Re: [htdig] htmerge: Deleted, no excerpt problem


Subject: Re: [htdig] htmerge: Deleted, no excerpt problem
From: Gilles Detillieux (grdetil@scrc.umanitoba.ca)
Date: Fri May 19 2000 - 14:42:47 PDT


According to Andre Dalle:
> Chunks of our web site are failing to index due to being
> dropped by htmerge.
...
> I have checked the mailing list archives, and am sure the usual
> suggested problems are not at fault..
>
> - robots.txt does not exclude the file (htdig should have never indexed
> it in the first place if that was the case?)

That's true, but htdig adds an entry to the db.docdb when it first sees
a link to a file, without checking at that point if it's disallowed.
Only later, when it actually pulls the name of it off the queue to index
it, does it then determine that it's disallowed, so it flags it as such,
but leaves the db.docdb entry for htmerge to delete. 3.2 does this in
a cleaner way, by checking disallowed URLs when it first sees the href,
so it won't add any disallowed URL to the database to begin with.

> - server_max_docs is not in use and is definitely not at fault
> - no 'noindex' or robot meta-tag in the html files
> - there are keyword/description tags as well as plenty of text to search
...
> Initial HTDIG run:
>
> htdig# ./htdig -i -a -v -s
>
> New server: www.ncf.ca, 80
> 0:0:0:http://www.ncf.ca/rapa: redirect
> 1:1:0:http://www.ncf.ca/rapa/: ++++++** size = 5201
...
> htdig: www.ncf.ca:80 8 documents
> htdig# ./htmerge -vvv -s -a
> htmerge: Sorting...
> htmerge: Removing doc #0
...
> Deleted, no excerpt: 0/http://www.ncf.ca/rapa
...
> htmerge: Total documents: 7
> htmerge: Total doc db size (in K): 67

The only document entry it deleted above was one that htdig created for
http://www.ncf.ca/rapa, which is not a complete URL. The server gave
htdig a redirect for that URL, to http://www.ncf.ca/rapa/, which did
remain in the database.
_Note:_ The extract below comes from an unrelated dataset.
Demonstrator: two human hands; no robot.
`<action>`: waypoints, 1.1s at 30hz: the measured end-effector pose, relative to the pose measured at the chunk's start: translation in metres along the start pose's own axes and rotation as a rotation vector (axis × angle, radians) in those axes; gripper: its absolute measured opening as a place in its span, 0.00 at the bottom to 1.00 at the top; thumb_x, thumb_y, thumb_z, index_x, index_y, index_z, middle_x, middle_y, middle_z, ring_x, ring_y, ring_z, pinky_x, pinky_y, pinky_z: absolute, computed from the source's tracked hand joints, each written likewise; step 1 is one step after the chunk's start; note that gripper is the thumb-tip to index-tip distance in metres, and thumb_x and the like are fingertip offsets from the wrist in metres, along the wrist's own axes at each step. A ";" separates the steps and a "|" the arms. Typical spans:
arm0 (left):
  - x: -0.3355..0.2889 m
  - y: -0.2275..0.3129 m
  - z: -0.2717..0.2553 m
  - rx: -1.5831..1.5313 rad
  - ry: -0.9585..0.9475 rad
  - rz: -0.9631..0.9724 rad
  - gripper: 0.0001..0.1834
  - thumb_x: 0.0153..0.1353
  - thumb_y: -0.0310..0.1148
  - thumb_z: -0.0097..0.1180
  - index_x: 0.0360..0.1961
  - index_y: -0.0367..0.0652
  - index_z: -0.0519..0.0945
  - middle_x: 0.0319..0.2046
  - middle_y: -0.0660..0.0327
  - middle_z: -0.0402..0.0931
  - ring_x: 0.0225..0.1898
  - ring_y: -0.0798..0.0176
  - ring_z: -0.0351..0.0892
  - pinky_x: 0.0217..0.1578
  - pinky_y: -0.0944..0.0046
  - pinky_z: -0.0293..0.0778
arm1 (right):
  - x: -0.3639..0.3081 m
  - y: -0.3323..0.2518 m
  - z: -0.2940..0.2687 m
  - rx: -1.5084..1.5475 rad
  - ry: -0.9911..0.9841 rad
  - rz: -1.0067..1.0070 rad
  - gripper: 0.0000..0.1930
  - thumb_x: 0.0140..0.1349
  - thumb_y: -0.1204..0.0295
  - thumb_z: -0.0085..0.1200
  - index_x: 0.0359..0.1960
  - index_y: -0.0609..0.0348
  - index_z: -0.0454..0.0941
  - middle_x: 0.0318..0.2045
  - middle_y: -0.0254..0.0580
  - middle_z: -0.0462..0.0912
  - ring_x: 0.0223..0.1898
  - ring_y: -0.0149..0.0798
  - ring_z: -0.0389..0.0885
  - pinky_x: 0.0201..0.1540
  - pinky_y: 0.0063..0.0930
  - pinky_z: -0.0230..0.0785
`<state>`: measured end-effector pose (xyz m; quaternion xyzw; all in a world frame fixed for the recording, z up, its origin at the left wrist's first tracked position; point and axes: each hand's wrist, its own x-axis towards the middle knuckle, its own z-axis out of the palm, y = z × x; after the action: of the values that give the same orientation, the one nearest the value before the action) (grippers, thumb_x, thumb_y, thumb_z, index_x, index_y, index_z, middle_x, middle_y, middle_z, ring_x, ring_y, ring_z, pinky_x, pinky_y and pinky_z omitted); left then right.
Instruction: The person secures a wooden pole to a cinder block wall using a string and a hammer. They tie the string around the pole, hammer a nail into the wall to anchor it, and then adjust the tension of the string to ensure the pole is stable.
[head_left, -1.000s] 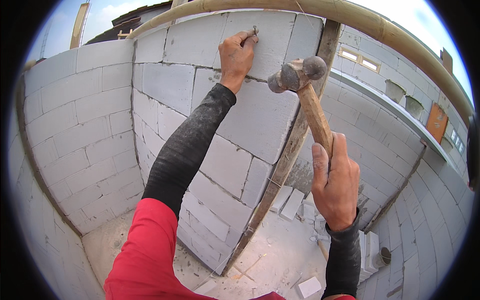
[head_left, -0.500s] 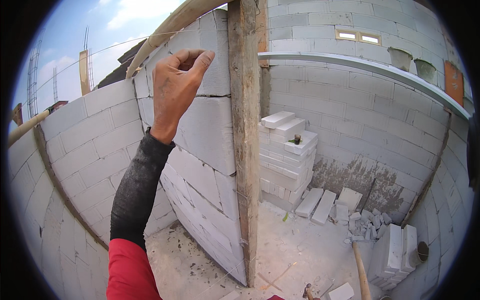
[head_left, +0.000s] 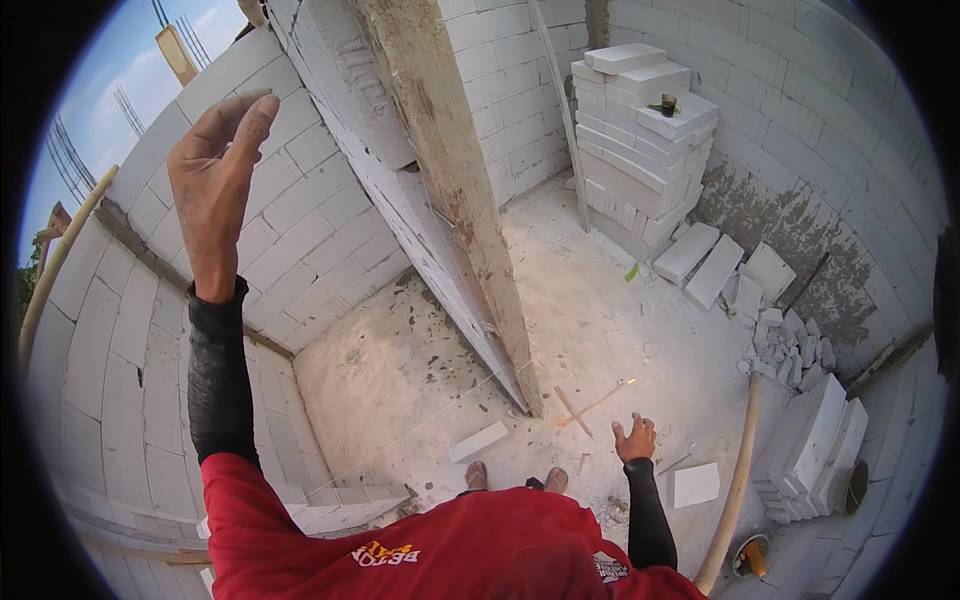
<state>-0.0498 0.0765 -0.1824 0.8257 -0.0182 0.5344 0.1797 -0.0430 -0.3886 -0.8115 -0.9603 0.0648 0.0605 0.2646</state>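
Left hand (head_left: 215,175) up by the block wall (head_left: 300,215), right hand (head_left: 634,439) low, both grips empty and apart; wall stands half-built, spare blocks (head_left: 640,130) stacked.

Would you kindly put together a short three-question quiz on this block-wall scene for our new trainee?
1. True or false: the right hand holds a hammer.
2. Multiple choice: the raised left hand is nearest to A) the stack of white blocks, B) the white block wall, C) the pale hose.
3. Fill in: the wooden post leans against the end of the ____.

Key:
1. False; the right hand hangs low with the fingers spread and nothing in it.
2. B; the left hand is held up beside the wall, fingers loosely curled and empty.
3. Wall.
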 end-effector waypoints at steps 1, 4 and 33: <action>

This is quite normal, and no actual document
was deleted. Can you run a larger test case and find an example of a
document that is deleted which shouldn't be?

> #
> max_head_length: 100000
> max_meta_description_lenth: 1000
> max_description_lenth: 100

The above two entries are misspelled. Apart from that, I see no error
in either your htdig.conf or your htdig/htmerge output.

-- 
Gilles R. Detillieux              E-mail: <grdetil@scrc.umanitoba.ca>
Spinal Cord Research Centre       WWW:    http://www.scrc.umanitoba.ca/~grdetil
Dept. Physiology, U. of Manitoba  Phone:  (204)789-3766
Winnipeg, MB  R3E 3J7  (Canada)   Fax:    (204)789-3930

------------------------------------ To unsubscribe from the htdig mailing list, send a message to htdig-unsubscribe@htdig.org You will receive a message to confirm this.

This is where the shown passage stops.